If a blockage or suspicious tissue is observed, a sample can be obtained and sent to the lab for analysis.
In the pancreatic duct, when fluid collection, stones, or strictures are present, a plastic stent can be inserted to bypass the obstruction or to drain the fluid. Once the obstruction is bypassed, the normal flow can be re-established.
In the bile duct, if a tumor causes blockage and requires drainage, a metal stent (if malignant disease) or plastic stent (if it is unknown if the obstruction is benign or malignant) can be used to bypass the blockage and re-establish the flow into the duodenum.

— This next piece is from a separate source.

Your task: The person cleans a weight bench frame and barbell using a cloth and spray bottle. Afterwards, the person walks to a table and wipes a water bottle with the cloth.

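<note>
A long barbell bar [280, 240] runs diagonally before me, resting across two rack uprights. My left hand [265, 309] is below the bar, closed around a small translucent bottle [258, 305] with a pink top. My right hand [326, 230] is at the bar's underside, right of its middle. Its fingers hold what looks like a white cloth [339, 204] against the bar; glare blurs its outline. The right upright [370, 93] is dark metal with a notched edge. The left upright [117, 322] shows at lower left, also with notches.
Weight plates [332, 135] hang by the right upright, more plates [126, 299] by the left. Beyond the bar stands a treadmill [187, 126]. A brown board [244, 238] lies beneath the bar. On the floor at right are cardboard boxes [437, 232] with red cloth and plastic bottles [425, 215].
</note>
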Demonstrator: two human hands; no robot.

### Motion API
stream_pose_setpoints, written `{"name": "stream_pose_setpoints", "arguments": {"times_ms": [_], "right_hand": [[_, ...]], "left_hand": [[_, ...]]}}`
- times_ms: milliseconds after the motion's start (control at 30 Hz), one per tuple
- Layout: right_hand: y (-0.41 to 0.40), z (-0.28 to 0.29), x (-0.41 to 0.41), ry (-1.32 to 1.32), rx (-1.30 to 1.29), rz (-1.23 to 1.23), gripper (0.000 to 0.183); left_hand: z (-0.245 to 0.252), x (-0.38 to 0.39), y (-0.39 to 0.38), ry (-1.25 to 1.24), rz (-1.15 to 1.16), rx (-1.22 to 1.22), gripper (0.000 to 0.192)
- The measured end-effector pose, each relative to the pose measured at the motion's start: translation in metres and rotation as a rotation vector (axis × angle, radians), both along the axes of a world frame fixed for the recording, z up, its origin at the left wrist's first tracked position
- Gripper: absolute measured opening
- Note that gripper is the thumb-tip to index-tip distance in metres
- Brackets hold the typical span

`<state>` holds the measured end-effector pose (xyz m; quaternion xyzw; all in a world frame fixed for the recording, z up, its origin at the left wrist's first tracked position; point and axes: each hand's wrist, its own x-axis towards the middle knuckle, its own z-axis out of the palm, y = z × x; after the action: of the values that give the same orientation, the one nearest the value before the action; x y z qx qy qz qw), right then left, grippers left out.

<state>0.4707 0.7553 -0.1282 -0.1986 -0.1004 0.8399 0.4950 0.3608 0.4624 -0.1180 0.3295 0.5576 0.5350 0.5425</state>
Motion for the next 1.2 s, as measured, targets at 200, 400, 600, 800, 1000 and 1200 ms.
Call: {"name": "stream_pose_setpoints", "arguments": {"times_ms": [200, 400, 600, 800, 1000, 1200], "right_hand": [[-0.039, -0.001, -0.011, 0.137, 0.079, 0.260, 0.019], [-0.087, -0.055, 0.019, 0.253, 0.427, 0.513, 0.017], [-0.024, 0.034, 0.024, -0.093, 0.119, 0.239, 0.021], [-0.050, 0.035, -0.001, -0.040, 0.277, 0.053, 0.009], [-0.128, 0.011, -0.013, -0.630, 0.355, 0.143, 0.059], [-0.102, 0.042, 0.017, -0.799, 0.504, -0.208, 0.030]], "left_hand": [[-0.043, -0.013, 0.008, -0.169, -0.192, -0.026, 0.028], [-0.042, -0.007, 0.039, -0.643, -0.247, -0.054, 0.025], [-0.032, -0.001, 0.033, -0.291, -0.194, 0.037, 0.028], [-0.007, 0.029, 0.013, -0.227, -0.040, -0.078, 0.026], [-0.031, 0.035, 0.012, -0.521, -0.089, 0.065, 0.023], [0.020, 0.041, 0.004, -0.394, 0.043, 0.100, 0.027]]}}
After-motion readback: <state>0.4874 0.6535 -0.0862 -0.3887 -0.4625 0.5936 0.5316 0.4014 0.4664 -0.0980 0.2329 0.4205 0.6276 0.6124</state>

ERCP is more invasive than routine endoscopic procedures, and carries risks of complications, including acute pancreatitis in about 5 to 15% of cases, depending on the indication.
If pancreatitis occurs, hospitalization for a few days is usually required.
Other less common complications (particularly if sphincterotomy was performed) includes: Bleeding, infection, perforation, and possibly even death.
ERCP is an advanced endoscopic procedure that should be performed by well-trained and experienced physicians.
You should not hesitate to ask your doctor about how much experience they have performing ERCP. Your doctor is here to help you, and if necessary will refer you to a sub-specialist doctor.